THE ASSOCIATED PRESS
Wednesday, April 22, 2015, 8:35 PM
MEXICO CITY — A 14-year-old Mexican girl who was taken by authorities and sent screaming to live in the United States was returned home Wednesday after DNA tests showed she is not the daughter of the Houston woman who claimed her.
The case of Alondra Luna Nunez drew international attention after a video of the distraught girl being forced into a police vehicle last week circulated in media and on social networks.
The Foreign Ministry said Mexican officials were carrying out a court order to send Alondra to Dorotea Garcia, a Houston woman who claimed the girl was her daughter who had been illegally taken to Mexico by her father years ago. Alondra’s family insisted authorities were mistaken but their pleas were ignored.
“They stole my daughter,” Susana Nunez told Milenio Television on Wednesday. “I didn’t know this woman existed.”
Mexican agents assigned to Interpol took Alondra from her middle school in the central state of Guanajuato on April 16 and transported her to a courtroom in the neighboring state of Michoacan, according to a statement from the federal Attorney General’s Office.
In court, Alondra’s parents and Garcia each presented birth certificates and gave testimony, then the judge ruled in favor of Garcia, ordering the girl into her custody, according to the court in Michoacan. A court official, who was not authorized to speak to the press, said on condition of anonymity that Alondra’s parents didn’t present proper documents.

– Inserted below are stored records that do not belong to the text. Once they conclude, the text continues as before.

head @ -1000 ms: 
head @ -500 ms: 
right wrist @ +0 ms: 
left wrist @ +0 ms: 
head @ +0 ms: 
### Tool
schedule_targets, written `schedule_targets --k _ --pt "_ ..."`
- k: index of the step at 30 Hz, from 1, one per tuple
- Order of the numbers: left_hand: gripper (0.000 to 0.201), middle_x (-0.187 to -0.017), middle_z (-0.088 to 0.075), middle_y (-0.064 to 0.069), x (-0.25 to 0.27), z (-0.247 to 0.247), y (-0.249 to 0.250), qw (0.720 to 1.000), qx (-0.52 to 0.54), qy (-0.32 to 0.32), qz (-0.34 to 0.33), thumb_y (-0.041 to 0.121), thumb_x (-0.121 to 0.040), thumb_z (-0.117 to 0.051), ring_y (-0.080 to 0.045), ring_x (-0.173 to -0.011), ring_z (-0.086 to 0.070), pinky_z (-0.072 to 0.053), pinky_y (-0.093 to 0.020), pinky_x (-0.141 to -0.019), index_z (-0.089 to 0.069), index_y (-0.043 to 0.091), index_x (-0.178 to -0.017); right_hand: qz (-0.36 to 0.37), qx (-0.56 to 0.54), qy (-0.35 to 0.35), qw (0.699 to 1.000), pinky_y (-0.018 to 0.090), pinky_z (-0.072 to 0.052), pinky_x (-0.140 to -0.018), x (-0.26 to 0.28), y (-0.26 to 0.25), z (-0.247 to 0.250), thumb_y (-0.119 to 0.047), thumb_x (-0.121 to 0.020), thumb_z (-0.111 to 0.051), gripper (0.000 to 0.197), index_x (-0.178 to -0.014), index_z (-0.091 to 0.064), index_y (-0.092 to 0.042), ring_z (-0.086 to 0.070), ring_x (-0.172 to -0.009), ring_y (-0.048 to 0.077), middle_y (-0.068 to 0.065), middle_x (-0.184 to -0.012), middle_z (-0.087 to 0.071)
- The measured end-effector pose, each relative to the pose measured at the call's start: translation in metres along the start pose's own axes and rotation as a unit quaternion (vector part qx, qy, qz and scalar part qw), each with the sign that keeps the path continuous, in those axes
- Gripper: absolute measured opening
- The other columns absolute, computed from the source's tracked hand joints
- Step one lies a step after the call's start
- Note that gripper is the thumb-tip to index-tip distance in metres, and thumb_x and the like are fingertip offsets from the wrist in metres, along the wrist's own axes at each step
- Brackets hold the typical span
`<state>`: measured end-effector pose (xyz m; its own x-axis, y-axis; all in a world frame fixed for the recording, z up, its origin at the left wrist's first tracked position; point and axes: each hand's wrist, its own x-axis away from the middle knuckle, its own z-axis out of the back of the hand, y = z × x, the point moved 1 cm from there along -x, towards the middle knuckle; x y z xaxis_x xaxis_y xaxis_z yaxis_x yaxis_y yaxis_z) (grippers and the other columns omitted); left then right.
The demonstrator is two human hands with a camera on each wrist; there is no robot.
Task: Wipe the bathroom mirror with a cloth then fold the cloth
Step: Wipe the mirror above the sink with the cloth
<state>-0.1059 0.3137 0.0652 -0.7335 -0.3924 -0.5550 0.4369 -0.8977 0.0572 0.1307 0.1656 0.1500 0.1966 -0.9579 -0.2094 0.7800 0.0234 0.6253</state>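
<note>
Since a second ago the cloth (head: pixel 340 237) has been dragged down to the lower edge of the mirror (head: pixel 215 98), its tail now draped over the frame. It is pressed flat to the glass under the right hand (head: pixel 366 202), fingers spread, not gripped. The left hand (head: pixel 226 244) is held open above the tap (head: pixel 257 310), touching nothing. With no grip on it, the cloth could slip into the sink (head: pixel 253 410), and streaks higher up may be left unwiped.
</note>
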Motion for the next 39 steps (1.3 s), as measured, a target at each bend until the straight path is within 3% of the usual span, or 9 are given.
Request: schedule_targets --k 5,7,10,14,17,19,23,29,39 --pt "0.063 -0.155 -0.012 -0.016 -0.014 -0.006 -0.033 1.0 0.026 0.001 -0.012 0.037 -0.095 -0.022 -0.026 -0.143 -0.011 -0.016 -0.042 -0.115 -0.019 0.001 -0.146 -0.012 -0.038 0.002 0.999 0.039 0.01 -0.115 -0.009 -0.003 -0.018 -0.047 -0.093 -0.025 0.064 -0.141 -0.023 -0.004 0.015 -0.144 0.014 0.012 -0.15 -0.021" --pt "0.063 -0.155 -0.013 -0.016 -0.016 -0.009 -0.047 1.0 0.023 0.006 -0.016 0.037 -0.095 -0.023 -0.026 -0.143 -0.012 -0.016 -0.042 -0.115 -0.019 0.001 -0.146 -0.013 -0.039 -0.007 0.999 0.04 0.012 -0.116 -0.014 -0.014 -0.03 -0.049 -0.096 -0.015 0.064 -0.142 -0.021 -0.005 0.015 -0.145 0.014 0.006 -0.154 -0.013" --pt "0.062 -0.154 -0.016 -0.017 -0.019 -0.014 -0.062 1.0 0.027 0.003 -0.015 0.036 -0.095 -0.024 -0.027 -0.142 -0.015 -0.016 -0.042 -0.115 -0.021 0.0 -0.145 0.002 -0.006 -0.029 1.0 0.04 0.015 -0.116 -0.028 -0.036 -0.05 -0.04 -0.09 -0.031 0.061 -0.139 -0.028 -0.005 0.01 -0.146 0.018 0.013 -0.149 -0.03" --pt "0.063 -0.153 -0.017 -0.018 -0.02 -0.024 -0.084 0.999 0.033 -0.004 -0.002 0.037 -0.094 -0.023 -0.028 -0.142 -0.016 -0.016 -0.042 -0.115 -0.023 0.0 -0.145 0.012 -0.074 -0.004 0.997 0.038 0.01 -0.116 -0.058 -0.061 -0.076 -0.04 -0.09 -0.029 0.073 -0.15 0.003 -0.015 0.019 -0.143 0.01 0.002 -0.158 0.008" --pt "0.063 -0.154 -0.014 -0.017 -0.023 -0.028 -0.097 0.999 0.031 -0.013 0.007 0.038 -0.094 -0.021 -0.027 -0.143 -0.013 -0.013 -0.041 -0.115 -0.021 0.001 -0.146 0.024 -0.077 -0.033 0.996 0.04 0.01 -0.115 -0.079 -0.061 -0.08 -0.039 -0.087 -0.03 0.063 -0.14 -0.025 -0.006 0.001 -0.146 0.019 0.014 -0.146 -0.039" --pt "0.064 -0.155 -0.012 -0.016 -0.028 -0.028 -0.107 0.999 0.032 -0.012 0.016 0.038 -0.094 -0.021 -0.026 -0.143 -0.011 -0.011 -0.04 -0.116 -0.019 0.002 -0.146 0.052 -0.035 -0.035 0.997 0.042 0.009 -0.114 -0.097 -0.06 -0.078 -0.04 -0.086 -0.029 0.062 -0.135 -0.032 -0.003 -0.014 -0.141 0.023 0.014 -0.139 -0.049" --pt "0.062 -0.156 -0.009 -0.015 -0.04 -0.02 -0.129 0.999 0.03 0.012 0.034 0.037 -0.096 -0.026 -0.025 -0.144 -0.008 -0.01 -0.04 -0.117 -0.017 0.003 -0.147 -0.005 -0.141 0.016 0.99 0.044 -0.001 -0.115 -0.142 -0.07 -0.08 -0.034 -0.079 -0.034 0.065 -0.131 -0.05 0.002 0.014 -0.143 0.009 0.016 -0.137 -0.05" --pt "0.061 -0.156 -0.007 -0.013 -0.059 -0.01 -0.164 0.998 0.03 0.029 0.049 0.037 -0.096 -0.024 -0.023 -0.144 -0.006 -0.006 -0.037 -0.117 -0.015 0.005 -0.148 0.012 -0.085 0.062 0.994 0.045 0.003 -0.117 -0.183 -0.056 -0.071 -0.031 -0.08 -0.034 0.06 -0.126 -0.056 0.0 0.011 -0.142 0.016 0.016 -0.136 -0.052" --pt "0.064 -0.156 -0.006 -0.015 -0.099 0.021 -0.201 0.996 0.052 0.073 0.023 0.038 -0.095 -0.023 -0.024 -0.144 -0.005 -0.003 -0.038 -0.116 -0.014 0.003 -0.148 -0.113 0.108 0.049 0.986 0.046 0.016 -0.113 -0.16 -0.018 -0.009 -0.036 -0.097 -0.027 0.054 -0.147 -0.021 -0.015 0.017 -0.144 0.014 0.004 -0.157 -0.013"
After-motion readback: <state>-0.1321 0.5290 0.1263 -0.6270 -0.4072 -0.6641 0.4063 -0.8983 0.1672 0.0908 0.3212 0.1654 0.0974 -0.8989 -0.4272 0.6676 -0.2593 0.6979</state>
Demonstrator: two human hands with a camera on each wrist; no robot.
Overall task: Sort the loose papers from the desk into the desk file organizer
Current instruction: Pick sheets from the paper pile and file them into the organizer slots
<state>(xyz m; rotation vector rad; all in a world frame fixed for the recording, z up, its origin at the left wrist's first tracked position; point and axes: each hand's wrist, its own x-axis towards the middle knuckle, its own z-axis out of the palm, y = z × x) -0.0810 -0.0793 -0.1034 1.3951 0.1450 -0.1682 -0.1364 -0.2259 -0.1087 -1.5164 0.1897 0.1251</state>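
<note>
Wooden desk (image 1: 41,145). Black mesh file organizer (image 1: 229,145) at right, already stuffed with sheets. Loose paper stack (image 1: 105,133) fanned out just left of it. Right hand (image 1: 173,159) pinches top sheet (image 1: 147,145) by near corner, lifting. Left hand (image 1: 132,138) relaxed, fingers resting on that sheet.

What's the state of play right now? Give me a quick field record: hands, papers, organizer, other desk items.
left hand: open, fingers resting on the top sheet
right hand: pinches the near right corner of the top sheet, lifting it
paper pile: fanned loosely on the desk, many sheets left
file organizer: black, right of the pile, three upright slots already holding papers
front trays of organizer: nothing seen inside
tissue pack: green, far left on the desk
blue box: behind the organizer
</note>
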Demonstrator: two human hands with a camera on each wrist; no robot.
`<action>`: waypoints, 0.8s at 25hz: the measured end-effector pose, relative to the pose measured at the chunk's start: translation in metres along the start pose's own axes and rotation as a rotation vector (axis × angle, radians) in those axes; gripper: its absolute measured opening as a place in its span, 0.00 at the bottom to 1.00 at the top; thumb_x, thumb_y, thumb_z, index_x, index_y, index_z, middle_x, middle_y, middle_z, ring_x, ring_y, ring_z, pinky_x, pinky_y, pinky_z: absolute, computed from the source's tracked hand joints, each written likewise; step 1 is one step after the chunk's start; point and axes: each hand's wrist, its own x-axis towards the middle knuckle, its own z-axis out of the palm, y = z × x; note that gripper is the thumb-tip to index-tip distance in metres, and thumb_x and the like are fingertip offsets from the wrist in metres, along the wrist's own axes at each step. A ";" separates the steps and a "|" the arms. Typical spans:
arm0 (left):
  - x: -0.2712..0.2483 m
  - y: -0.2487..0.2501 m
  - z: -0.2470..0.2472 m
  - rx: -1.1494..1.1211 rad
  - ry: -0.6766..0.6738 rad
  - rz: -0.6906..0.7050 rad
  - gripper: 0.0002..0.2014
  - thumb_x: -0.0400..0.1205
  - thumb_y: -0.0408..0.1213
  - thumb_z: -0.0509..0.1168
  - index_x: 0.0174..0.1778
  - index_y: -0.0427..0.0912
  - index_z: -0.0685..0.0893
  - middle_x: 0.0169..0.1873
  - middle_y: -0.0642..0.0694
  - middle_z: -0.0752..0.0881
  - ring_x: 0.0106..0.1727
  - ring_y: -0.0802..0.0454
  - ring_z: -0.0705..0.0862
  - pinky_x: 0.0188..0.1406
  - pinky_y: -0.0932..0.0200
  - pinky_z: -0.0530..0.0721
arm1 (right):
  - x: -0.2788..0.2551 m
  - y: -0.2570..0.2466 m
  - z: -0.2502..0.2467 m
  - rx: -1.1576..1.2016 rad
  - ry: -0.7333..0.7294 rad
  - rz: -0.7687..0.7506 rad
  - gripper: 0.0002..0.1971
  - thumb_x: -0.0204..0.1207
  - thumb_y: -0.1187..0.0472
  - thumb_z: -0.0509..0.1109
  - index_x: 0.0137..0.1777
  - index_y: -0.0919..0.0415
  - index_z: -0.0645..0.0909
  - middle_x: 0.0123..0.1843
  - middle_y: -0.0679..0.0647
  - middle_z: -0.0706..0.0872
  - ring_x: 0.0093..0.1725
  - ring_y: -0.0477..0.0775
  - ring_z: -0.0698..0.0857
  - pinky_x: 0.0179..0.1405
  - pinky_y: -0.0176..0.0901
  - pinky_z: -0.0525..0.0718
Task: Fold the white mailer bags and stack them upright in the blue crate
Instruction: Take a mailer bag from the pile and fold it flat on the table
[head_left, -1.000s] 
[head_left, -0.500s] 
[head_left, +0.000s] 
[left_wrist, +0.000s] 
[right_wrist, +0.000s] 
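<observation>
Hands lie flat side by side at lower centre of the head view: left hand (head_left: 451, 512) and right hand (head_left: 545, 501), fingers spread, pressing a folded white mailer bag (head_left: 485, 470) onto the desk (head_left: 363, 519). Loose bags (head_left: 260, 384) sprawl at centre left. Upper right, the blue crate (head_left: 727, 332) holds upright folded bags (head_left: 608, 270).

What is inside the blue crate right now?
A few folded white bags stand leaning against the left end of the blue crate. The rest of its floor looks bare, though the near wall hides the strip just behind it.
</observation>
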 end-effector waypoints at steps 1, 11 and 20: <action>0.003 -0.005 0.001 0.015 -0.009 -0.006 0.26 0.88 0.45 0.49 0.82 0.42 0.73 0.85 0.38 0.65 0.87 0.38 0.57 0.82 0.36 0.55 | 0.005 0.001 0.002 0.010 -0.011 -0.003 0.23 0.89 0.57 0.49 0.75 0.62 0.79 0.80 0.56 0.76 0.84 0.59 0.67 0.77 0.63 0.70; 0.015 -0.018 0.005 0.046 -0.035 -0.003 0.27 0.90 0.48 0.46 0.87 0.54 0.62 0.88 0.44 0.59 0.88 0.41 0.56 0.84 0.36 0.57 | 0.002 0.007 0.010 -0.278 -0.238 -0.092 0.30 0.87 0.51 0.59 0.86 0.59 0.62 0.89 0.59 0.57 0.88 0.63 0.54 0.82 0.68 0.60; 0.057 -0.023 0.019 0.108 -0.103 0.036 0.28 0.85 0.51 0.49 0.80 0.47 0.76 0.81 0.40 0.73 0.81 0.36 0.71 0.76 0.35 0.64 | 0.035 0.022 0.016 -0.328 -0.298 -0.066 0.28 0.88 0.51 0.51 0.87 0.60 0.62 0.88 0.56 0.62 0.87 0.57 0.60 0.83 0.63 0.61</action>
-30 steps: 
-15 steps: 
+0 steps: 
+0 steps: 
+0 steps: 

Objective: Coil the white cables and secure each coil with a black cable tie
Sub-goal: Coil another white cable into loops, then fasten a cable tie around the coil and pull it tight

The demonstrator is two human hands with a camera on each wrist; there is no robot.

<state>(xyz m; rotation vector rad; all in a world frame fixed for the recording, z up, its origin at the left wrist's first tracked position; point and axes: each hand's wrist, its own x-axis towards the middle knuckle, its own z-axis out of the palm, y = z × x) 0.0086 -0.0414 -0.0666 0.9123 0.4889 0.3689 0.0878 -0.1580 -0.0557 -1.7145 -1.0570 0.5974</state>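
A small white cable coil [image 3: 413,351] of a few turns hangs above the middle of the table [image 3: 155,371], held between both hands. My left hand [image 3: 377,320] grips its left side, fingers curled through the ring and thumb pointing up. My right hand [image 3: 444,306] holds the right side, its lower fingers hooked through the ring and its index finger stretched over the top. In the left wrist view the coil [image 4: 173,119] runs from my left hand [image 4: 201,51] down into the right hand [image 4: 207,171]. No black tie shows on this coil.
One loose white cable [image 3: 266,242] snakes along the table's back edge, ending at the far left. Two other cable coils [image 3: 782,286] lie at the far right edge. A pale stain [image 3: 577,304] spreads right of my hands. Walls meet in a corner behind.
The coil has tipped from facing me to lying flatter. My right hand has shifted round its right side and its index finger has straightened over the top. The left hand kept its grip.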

Alondra, upon returning to Mexico, said she asked for a DNA test and the judge turned her down.
The judge who ruled on the case said it wasn’t within her duties to order a DNA test.
They stole my daughter … I didn’t know this woman existed.
“We as judges are only responsible to resolve the case with respect to recovering the minor,” Judge Cinthia Elodia Mercado told The Associated Press. “We don’t do investigations or make inquiries.”
Alondra and Garcia went by bus to Houston, crossing at Laredo, Texas, with the birth certificate of Garcia’s daughter and the court order, according to the Foreign Ministry.
The ministry later intervened to request the DNA test because of the commotion the video was causing.
Alondra later recorded a video, posted to social media, in which she looked calm and happy and told her parents in Mexico not to worry as they waited for results of a DNA test there.
“I’m fine. I see that the United States is nice,” she said, adding, “I don’t understand anything they’re saying, because everything is in English.”
On Wednesday, Alondra spoke to reporters in her hometown of Guanajuato, saying she was happy to be home. She said the video recorded in Houston was intended to assure her parents she was OK, even though she really wasn’t.
“She took me from my parents,” Alondra said. “I didn’t know her or Mr. Reynaldo,” she added, referring to the father of Garcia’s missing daughter.
Alondra Luna Nunez, second from left, speaks to the press as she sits with her parents, right, Gustavo Luna and Susana Nunez, after landing at the Guanajuato International Airport in Silao, Mexico.
The 14-year-old Mexican girl, who was taken from her school by police and sent kicking and screaming to the U.S., returned home after DNA tests showed she is not related to an American woman who claimed her.
Many things remained unclear, including who called Interpol from the U.S.
A U.S. State Department spokeswoman, Marie Harf, said U.S. officials had encouraged “timely processing of this case through appropriate government channels.” It was not clear what further action, if any, the department might take on the matter.
It was also unclear how the girl came to be identified as Garcia’s daughter.
In 2007, the Foreign Ministry received a claim stating that Garcia’s then 4-year-old daughter, Alondra Diaz Garcia, had been taken by her father from the U.S. and was believed to be in Michoacan. This year, Garcia went to Mexico and said she had found her daughter in Guanajuato, prompting U.S. authorities to seek the help of Interpol in retrieving her.
Meanwhile, Alondra Diaz Garcia remains missing. Reynaldo Diaz is suspected of abducting her from Houston in 2007, according to the National Center for Missing and Exploited Children. A felony warrant has been issued for his arrest.
Alondra Luna’s uncle, Ruben Nunez, said that she returned in good condition and that the family is sure to seek some kind of legal damages.
“In whatever form, they will try to sue whoever is found to be responsible,” Nunez told reporters in the airport in Leon, Mexico, after the girl’s arrival. “It’s not right what they did — take the girl just because they could.”